The above strategy matrix provides alternative strategies that can be adopted within a frame work of profitability and market share as follows:

* High profitability and high market share

* High profitability and low market share

* Low profitability and high market share

* Low profitability and low market share

The objective of any business marketing value propositions would be to achieve the first but it is not always possible.

We need to evaluate the external macro and micro environments and the internal environments thoroughly before deciding on a strategic direction.

New Category Strategy

This is the most successful position to achieve for any value proposition. This is achieved by producing something not in the market place or industry. It is something new to the world.

The Walkman, iPod, Viagra etc., when they were launched were new to the world and these innovations created new categories putting back the frontiers of science.
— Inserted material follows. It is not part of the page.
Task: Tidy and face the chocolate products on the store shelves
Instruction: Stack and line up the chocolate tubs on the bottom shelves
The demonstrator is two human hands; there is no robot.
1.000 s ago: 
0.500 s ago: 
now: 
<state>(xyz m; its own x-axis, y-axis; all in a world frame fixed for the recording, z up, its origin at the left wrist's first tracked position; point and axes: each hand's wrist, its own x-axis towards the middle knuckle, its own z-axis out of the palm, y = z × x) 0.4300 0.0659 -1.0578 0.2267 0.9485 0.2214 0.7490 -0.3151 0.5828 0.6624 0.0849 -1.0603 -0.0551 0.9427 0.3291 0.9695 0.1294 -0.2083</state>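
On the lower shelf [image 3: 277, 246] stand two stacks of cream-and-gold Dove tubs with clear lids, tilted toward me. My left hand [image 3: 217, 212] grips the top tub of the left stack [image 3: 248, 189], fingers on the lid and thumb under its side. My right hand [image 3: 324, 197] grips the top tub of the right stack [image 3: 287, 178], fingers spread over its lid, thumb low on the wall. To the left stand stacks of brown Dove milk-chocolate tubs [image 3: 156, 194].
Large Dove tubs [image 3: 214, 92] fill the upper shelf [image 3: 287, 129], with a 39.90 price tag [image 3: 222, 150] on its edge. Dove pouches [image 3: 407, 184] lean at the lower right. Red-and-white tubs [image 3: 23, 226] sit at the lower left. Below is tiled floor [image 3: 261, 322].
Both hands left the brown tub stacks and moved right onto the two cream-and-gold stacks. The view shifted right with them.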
They had first entry advantage and built great success around them. But scope and opportunity for innovations isn't that wide and isn't easy.

The characteristics of a New Category Strategy are its ability to gain high market share and high profitability. This was demonstrated aptly through the launch of Celltel, mobile communications innovator in Sri Lanka many years ago. The price of a connection was Rs. 145,000 whilst today mobile communications are available for a monthly rental of even Rs. 100. This is the benefit of first entry advantage where the value proposition can be positioned as a new to the world value proposition and a new category.

Sub-category Strategy

The next is the ability to pioneer the development of a category within a category or the establishment of a new sub-category.

The most recent launch of Anchor Pedia Pro, a sub-category in the full cream milk powder category is an example of such a Sub-category Strategy and a resounding success.

Similarly in the toilet soap industry the launch of herbal soap some decades ago was a new sub-category that made inroads to several households.

The characteristics of a Sub-category Strategy are its ability earn high profits but will have lower market share.

The latter is due to the fact that when you compare the total category share against that of a sub-category it is generally smaller. But here too the positioning is very strong as it enjoys first entry advantage being the first in the sub-category.

Re-positioning Strategy

Malted milk was positioned as a convalescents’ drink where many of those who visited patients in hospitals carried them.

But the brand Nestomalt which was also a malted milk broke the shackles and created for itself a huge market by re-positioning it as an energy drink.

Similarly the smaller size Marie biscuits failed to capture market share when it communicated its positioning as a smaller Marie biscuit, which in fact was its differentiation. But when it was re-positioned as the one that ‘has more biscuits in 100g’ its sales soared like an eagle.

The characteristics of a Re-positioning Strategy is its ability to gain high market share but will have lower profitability.

In a re-positioning it is difficult to increase pricing as it remains within a category but with only specific value additions as shown in the examples.

Me-too Strategy

A new biscuits factory deliberated on following a Me-too Strategy and it has not got them anywhere. They are in a competitive jungle with an exceptionally strong leader holding nearly 52% market share and an equally strong challenger holding around 22% market share.

Between them they hold 74% market share and the other 25 manufacturers the balance.

Consumer doesn't see any real purpose to shift to the new brand or anything new to trial.

If they have to be successful they have to consider a strategic shift to any of the other strategies given above. At least re-positioning.

The characteristics of a Me-too Strategy are its inability to have high market share or high profitability. Such a strategy is good where goods are in short supply or in commodity type products. In such products people look for similarities not difference.

Conclusion

In conclusion it must be stressed that the most appropriate strategy depends on the market and the value proposition the company has to offer.

The wrong choice can be disastrous hence it is imperative to have the most effective strategy and to that end the VP Strategy Matrix will be invaluable.